Su mente le instaba para que dijera al menos “buenos días”, pero ¿no sería ya “buenas tardes”? Ante la duda se quedó nuevamente callado, además de que comenzó a sentir la lengua muy pesada. A duras penas podía tragar saliva. ¿Cómo era posible que el público siguiera prestándole atención? Todos estaban sumamente concentrados en él. ¿Qué les interesaba tanto? No había articulado ni un disimulado sonido, no se había movido ni un centímetro de donde se había plantado hacía considerables minutos; sin embargo, los directivos e invitados extranjeros no le quitaban la mirada de encima, los alumnos destacados ni siquiera parpadeaban y, para colmo o fortuna, los alumnos indeseables no jugaban con el celular o platicaban con el amigo sentado al lado sino que lo miraban como nunca le habían mirado antes, inclusive habían relajado su mirada rebelde de imberbe picardía.

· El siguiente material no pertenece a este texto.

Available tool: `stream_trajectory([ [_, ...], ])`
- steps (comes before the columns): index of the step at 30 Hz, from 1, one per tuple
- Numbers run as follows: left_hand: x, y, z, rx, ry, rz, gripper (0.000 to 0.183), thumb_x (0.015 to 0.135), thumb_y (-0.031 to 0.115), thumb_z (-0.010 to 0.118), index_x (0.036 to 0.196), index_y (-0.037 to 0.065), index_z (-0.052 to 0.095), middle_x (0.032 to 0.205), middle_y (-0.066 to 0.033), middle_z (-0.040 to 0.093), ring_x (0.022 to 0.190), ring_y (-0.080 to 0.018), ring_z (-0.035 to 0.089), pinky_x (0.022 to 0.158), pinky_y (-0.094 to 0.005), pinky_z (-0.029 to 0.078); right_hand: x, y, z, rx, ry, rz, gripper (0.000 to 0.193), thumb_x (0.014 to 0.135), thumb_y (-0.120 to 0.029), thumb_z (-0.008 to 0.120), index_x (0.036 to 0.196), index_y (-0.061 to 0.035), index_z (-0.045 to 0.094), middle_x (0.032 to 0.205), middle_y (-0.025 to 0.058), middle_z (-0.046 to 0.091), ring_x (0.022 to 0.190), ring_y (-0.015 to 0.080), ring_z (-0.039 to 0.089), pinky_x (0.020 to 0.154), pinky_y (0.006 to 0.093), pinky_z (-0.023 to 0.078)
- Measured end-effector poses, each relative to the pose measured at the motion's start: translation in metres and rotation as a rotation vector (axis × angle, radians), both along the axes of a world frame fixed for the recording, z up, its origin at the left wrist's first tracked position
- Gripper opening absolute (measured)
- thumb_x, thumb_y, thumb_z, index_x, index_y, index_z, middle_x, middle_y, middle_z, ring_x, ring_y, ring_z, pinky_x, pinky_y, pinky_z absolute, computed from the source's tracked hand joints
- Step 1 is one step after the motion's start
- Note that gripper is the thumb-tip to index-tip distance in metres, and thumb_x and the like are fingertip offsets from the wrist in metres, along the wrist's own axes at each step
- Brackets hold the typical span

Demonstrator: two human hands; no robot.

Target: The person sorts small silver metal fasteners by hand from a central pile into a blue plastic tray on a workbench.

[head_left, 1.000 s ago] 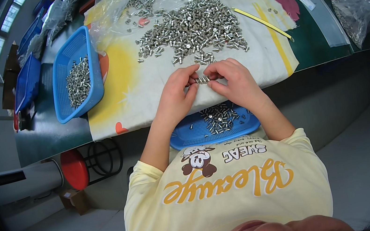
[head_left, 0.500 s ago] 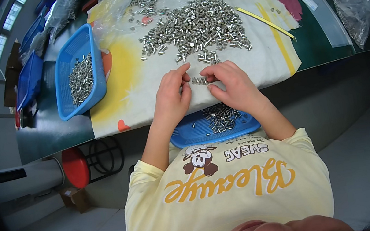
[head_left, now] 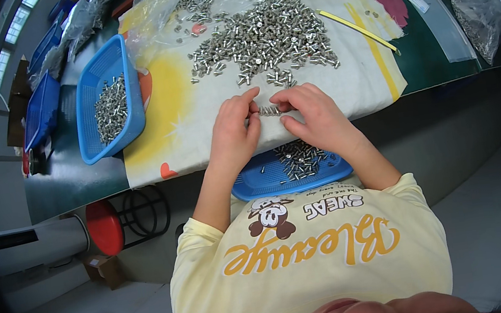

Sin saber cómo proceder del todo, abrió la boca y dejó que la palabra se formara sola. Con toda la potencia de que fue capaz, pues ignoraba si le habían puesto un micrófono ceñido al saco, dijo un simple “gracias”. Satisfecho sonrió, pero asombrado siguió sonriendo, pues tan sólo hubo pronunciado la palabra todo el auditorio se puso inexplicablemente de pie y comenzó a aplaudir. Ciertas alumnas sentimentales se permitieron mostrar algunas lágrimas silenciosas que rodaban por sus mejillas. Desconcertado, el profesor continuó sonriendo y buscó una mirada de apoyo. Al fondo, su mejor amigo apareció también aplaudiendo acaloradamente, evidentemente satisfecho. El anterior debate mental ahora se pronunciaba a favor de una curiosidad extrema y al salir del auditorio, entre vítores, el profesor no pudo evitar escuchar los comentarios de algunos alumnos extrovertidos que lo calificaban como el discurso más sincero que habían visto en su vida. Después de algunas felicitaciones de ciertos directivos, que sin duda pensaban que se trataba de una brillante actuación hecha con toda la intención de hacer una crítica social, el profesor sonrió aliviado y se acercó a su mejor amigo diciéndole que en realidad no había dicho nada. Su amigo respondió, coincidiendo con todos los espectadores, que lo había dicho todo.
Durante la universidad tuve un profesor muy amable que daba clases muy buenas. Era, además, muy accesible. Por extraño que parezca, el profesor confesó un día que sufría de pánico escénico y que le costaba mucho trabajo hablar en público. No pude evitar llegar a casa ese día, dejarme invadir por mi sensibilidad y redactarle este escrito. Se lo regalé al día siguiente.